We can plug in t1 = 1*24, 5*24 or 6*24 into the equations for R(t), S(t) and T(t) and compare the values of those functions at t1 versus at t = ∞.
We see that, for instance, for compounds inhibiting PrP transcription, only 76% of maximal inhibition in PrPC is achieved by 24 hours.
Though it’s a bit difficult to see from examining the equations for R(t), S(t) and T(t), by playing with the above piece of code I also figured out that these half maximal inhibition values for reducing r, α or β are independent of how much you knock down r, α or β. So if you reduce r by 50%, then you get a 50% reduction in mRNA at t = ∞ and a 50%*76% = 38% reduction at t = 24 hours, just as if you reduce r by 100% (completely shutting off transcription) you get a 100% reduction at t = ∞ and a 76% reduction by t = 24 hours.
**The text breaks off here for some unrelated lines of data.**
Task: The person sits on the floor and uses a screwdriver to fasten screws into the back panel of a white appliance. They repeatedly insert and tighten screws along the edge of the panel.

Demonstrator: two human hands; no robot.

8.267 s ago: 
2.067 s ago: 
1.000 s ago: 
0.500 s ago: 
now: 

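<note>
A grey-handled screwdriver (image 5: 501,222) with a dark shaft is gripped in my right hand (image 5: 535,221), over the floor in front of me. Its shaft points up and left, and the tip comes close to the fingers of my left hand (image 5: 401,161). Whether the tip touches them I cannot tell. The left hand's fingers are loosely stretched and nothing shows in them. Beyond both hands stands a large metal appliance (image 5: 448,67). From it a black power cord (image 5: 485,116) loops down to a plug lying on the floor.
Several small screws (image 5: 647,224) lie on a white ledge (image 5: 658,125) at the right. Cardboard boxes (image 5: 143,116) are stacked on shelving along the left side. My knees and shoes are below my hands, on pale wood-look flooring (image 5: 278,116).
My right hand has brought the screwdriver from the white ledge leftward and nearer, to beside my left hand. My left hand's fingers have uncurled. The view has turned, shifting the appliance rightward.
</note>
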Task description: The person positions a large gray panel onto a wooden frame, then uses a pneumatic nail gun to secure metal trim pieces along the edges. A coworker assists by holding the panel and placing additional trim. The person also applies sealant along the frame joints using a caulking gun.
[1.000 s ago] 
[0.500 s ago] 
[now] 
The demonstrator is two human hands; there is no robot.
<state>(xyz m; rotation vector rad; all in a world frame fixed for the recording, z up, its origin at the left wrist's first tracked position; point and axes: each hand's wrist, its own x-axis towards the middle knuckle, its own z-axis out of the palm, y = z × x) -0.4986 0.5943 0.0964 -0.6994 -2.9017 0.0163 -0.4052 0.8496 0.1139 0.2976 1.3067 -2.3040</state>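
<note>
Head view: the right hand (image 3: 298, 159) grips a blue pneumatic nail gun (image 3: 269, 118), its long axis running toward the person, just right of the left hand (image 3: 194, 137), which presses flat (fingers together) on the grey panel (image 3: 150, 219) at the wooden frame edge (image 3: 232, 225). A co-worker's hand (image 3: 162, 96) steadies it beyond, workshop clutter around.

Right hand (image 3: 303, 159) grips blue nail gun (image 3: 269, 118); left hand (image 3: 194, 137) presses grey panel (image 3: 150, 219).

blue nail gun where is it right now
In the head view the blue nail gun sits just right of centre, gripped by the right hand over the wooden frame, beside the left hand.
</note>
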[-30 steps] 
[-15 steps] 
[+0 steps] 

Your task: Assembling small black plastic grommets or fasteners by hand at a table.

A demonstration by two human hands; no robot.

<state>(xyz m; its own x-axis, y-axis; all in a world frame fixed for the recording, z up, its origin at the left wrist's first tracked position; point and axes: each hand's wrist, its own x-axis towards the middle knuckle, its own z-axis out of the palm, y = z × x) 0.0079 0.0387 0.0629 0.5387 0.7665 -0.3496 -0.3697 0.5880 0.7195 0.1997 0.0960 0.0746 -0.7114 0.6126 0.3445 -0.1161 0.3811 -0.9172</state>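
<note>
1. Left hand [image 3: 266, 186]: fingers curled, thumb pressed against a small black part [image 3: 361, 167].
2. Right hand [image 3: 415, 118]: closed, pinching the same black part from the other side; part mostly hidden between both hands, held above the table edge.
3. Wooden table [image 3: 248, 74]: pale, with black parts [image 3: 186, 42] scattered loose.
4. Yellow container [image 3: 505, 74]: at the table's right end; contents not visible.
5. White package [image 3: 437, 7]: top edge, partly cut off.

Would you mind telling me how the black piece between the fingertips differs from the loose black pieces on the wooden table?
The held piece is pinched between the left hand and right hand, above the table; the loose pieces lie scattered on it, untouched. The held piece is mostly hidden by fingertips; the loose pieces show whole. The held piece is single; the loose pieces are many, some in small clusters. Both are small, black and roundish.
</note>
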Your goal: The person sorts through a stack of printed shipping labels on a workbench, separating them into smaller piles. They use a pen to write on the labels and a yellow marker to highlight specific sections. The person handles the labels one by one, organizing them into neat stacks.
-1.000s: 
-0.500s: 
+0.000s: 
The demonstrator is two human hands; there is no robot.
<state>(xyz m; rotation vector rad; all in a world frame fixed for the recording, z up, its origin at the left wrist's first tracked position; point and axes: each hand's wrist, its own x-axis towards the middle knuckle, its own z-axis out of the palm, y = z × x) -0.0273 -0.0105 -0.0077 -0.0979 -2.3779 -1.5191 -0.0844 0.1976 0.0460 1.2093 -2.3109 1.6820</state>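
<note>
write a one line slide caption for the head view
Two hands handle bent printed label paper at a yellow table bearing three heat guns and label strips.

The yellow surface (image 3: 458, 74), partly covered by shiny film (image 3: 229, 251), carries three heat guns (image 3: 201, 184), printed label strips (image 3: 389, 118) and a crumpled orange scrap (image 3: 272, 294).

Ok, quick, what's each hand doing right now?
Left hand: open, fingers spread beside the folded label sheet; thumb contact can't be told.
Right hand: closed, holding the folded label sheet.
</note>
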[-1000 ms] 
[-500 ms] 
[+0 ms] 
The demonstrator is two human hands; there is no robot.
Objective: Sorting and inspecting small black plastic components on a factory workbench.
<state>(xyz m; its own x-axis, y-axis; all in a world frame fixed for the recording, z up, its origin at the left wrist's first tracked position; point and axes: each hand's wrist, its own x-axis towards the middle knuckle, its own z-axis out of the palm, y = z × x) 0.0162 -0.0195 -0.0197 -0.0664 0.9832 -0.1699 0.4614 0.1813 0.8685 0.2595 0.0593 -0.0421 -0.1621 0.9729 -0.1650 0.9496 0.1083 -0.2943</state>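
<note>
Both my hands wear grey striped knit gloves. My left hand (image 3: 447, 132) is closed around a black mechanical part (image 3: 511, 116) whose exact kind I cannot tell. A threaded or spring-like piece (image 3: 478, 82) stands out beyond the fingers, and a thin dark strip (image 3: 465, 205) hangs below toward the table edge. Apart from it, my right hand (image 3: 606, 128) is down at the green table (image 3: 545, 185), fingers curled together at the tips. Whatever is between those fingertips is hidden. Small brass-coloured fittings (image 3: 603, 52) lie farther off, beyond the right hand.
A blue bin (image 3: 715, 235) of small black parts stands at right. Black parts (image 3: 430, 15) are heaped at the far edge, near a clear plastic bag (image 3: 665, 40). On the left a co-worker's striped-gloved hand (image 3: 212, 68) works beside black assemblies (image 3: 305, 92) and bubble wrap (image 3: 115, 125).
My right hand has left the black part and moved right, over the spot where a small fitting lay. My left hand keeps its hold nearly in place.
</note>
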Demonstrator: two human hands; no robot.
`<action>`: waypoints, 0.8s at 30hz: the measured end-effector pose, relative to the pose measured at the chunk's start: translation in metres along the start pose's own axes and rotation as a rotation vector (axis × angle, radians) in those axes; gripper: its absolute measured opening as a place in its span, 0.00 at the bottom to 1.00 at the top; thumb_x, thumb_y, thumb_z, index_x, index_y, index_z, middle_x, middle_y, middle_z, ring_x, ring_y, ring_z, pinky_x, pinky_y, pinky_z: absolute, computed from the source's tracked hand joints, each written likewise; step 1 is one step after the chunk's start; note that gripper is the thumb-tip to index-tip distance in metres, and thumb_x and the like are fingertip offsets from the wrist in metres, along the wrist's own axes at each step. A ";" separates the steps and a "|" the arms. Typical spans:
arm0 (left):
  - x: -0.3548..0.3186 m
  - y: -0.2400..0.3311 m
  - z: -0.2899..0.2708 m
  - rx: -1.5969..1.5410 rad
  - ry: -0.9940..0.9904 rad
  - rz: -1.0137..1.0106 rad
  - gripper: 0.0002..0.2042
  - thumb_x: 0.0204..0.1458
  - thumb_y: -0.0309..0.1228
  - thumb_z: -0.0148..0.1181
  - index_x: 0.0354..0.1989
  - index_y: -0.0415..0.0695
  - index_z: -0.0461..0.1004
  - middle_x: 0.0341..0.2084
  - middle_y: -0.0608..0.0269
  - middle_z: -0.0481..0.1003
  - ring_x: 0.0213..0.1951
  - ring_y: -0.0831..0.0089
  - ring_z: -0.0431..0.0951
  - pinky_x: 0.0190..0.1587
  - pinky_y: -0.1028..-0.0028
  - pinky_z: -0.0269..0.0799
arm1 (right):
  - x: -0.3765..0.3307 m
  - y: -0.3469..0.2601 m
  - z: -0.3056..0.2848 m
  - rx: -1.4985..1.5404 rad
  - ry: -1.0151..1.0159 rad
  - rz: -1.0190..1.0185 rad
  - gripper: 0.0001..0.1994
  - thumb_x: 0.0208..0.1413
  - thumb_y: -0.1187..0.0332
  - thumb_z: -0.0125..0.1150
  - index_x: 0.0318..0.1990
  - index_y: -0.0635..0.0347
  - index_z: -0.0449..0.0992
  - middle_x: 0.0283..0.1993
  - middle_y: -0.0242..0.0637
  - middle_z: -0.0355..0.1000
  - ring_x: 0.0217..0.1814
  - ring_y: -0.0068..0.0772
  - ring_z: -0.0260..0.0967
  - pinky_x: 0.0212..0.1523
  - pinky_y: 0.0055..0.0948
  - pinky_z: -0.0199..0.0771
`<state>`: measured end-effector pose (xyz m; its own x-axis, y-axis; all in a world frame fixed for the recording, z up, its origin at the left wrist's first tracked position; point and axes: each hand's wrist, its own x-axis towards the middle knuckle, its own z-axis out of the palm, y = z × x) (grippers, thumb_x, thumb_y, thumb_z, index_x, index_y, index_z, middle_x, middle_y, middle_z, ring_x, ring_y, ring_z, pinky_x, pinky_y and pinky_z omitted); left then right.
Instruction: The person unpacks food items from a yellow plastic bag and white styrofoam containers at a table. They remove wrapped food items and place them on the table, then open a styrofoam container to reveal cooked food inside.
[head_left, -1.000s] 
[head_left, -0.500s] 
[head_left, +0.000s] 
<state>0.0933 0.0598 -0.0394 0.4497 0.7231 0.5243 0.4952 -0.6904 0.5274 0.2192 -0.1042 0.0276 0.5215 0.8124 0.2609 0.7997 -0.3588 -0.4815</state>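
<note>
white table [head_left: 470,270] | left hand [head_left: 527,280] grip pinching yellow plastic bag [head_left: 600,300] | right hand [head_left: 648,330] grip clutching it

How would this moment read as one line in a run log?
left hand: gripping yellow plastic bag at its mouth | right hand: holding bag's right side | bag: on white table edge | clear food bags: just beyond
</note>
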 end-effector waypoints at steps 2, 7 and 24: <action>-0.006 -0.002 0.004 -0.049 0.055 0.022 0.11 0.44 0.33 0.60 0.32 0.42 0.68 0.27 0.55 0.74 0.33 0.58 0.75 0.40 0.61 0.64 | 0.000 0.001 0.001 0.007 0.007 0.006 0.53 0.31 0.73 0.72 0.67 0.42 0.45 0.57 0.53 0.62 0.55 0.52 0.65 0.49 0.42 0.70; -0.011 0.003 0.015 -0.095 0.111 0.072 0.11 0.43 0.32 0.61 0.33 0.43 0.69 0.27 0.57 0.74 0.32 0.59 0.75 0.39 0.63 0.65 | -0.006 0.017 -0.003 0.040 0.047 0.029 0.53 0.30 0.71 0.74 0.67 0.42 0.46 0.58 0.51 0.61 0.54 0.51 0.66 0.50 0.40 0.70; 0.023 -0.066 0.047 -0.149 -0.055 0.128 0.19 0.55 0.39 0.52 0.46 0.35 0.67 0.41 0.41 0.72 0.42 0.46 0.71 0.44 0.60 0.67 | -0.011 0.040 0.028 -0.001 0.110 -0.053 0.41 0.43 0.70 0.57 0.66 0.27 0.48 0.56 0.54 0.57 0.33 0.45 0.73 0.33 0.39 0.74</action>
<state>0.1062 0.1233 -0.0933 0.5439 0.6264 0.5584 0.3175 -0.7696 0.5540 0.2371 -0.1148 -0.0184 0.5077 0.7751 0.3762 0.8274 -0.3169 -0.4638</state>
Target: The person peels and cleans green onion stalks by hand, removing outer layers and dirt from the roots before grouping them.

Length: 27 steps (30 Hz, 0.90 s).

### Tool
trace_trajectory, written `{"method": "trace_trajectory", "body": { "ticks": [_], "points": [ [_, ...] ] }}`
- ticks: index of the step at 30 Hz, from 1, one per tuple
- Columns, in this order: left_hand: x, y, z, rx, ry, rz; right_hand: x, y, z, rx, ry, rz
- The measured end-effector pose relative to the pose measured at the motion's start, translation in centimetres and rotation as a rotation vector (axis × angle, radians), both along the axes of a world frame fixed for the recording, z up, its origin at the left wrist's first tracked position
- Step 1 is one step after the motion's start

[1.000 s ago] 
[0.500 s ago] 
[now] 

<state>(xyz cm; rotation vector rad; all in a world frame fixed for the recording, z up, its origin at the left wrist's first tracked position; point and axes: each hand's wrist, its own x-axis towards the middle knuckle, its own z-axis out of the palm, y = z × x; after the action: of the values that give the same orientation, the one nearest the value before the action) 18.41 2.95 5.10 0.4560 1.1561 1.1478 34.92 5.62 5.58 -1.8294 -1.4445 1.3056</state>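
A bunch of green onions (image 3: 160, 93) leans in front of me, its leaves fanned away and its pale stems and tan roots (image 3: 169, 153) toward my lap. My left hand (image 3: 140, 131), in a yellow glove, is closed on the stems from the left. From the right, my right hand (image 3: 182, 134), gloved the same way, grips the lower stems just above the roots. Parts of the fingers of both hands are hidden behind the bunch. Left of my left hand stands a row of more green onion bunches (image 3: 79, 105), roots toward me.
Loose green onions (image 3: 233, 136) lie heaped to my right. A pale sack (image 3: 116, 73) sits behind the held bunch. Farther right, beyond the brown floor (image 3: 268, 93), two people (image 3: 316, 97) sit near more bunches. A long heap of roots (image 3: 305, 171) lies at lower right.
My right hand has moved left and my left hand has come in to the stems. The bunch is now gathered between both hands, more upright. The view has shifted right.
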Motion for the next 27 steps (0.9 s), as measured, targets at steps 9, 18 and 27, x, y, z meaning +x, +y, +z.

For λ, μ and ν, it’s not so simple. If you double λ you will eventually get to a steady state with 50% the original amount of mRNA, and by 24 hours you’ll be at 90% of maximal inhibition. If you multiply λ by 10, then not only will you reach a lower steady state (10% of you original mRNA level), you’ll also get there faster, with 96% of maximal inhibition by t = 24 hours.
discussion
In this post I set out to derive equations to match the simulation I had obtained earlier, and it looks like I’ve achieved that. This still leaves plenty of room open for debate as to whether I have chosen the right model to begin with. The controversial points will be that I haven’t modeled cell division, and I have considered the rate of PrPSc formation to be independent of the amount of PrPSc. I’ll plan to discuss these issues more in a future post.